Un escalofrío recorre mi piel. Cesa el sonido del río y enmudece el viento, dejando en silencio el oscuro bosque. La tranquilidad me altera, porque ella es la tormenta que habita en la calma, y está justo detrás de mí.
Es real, es real. Tengo que convencerme de que no son alucinaciones, toda mi vida me ha perseguido. No soy epiléptico, no estoy loco. Sé perfectamente lo que veo, y no necesito girar la cabeza para saber que es ella y viene a por mí.
Llueven mariposas muertas, la Luna se disuelve en la oscuridad de la falsa noche, mi única salida es correr, y llegar antes que ella.
Siento como la hierba crece a mi paso, enredándose a mis piernas para hacerme caer. Justo antes de que me atrape, consigo saltar al río. Pero no es agua lo que fluye por el arroyo, sino un líquido mucho más espeso con sabor salado a hierro. Estoy literalmente nadando en la muerte, huyendo de algo mucho peor que la huesuda.
Ella ríe. Ríe porque es real, la estoy oyendo reírse a carcajadas. Es el sonido más perturbador que he escuchado, y lo más parecido a una marcha fúnebre en las tinieblas. Huelo su aliento.
Mi última oportunidad, todo o nada. Salto del río y me preparo para la mayor carrera de mi vida, me siento optimista por un segundo hasta que mi cabeza se golpea contra un árbol y caigo, vivo pero inconsciente, en sus garras.
Me despierto a la mañana siguiente rodeado de paredes blancas llenas de carteles con frases de motivación. Estoy en el hospital de urgencias, en la planta de salud mental.
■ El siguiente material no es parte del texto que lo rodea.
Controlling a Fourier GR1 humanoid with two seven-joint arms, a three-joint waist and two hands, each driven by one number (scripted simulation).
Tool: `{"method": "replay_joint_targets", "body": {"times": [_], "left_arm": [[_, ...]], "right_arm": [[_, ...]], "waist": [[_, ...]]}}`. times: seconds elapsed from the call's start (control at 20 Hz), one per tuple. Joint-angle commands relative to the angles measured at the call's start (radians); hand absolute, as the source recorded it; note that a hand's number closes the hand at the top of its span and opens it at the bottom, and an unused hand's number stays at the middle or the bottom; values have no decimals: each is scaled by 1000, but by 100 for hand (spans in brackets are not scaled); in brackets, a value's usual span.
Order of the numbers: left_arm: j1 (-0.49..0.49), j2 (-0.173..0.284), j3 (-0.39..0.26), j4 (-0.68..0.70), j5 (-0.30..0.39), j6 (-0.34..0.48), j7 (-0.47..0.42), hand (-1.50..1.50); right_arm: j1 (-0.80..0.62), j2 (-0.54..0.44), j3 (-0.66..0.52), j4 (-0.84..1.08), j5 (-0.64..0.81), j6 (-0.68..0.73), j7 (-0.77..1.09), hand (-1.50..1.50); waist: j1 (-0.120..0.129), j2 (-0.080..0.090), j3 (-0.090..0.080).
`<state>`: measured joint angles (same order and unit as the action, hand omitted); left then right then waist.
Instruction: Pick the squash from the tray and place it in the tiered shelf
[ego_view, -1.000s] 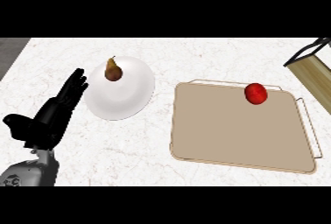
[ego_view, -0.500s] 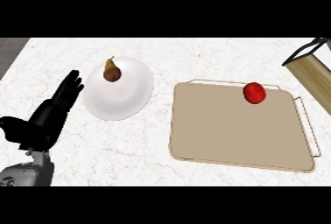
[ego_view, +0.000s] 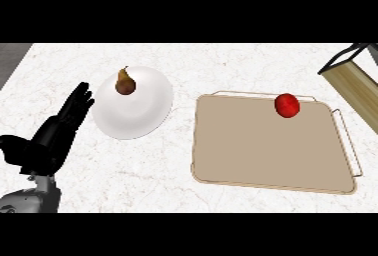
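A beige tray (ego_view: 273, 150) lies at the right centre of the counter. A small red rounded fruit (ego_view: 287, 105) sits near the tray's far edge; it is the only thing on the tray. The wooden tiered shelf (ego_view: 356, 80) shows only in part at the upper right edge. My left hand (ego_view: 53, 135) rests open at the lower left, fingers pointing up, beside a white plate. It touches nothing. My right hand does not show.
A white plate (ego_view: 136, 115) stands left of the tray, with a brown pear (ego_view: 125, 84) upright on its far part. A strip of marble counter separates the plate and the tray.
My left hand has drifted slightly lower and to the left. Nothing else has moved.
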<state>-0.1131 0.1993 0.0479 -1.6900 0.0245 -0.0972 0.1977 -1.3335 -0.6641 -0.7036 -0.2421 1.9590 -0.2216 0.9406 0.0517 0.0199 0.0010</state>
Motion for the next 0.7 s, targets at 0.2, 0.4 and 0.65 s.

Podría considerar este sitio mi segunda casa.
La puerta está entreabierta, y vagamente puedo escuchar la conversación que mi tío mantiene con el psiquiatra:
—Doctor, no creo que sea bueno que siga yendo al bosque solo. ¡Casi se mata esta vez!
—Es difícil Luís, pero el chaval necesita su espacio, y encerrarlo en casa solo empeoraría sus visiones.
Nuevamente me tratan de loco sin haberme preguntado siquiera. No puedo moverme por el dolor, pero grito, muy fuerte, para llamar su atención. Mi psiquiatra se acerca con cara de pena. Y antes de que empiece con su discurso, digo tajantemente:
—Ella es real. No estoy loco, la vi.
—¿A quién viste, David?
—A mi madre, Doctor.
Sé que no me creyó, porque ni siquiera respondió. Se limitó a doblarme la medicación.
Pero os puedo asegurar que esa risa sigue atormentándome cada noche, hasta que me atreva a quitarme la vida, y reunirme con ella en el más allá.